◆ PROMPT ◆
The lines you return should be those containing the string "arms", taken from the data below.

======== DATA PROVIDED ========

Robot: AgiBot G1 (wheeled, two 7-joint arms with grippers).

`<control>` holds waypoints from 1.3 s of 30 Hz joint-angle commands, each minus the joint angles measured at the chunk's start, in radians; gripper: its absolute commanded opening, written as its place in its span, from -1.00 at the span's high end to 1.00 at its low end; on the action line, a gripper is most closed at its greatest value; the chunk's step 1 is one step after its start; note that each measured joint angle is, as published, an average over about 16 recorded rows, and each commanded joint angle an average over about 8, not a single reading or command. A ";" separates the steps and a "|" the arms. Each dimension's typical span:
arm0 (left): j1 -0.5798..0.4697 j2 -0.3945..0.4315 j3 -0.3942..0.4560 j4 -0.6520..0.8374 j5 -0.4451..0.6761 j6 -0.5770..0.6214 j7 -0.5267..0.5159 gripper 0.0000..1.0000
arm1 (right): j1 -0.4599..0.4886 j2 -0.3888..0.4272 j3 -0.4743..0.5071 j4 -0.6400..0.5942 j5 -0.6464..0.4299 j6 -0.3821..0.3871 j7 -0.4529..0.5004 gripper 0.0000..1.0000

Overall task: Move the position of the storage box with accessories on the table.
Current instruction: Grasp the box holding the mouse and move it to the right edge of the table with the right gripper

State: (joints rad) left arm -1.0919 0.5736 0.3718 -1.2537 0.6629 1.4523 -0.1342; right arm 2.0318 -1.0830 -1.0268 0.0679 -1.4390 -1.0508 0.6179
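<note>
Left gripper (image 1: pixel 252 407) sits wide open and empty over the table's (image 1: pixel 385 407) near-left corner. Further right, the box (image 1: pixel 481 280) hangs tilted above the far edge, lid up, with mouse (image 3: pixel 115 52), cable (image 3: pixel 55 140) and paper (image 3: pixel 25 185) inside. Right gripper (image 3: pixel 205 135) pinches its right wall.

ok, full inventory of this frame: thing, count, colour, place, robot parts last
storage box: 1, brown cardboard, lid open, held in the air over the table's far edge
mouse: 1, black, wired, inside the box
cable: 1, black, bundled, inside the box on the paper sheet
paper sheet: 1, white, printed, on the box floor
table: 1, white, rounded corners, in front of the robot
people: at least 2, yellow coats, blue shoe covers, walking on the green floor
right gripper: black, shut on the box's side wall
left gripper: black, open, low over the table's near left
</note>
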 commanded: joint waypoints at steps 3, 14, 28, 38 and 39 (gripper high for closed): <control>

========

◆ RESPONSE ◆
Robot: AgiBot G1 (wheeled, two 7-joint arms with grippers).
`<control>` holds waypoints from 1.3 s of 30 Hz joint-angle commands, each minus the joint angles measured at the chunk's start, in radians; gripper: its absolute commanded opening, written as its place in its span, from -1.00 at the span's high end to 1.00 at its low end; on the action line, a gripper is most closed at its greatest value; the chunk's step 1 is one step after its start; note that each measured joint angle is, as published, an average over about 16 recorded rows, and each commanded joint angle an average over about 8, not a single reading or command. A ";" separates the steps and a "|" the arms. Each dimension's typical span:

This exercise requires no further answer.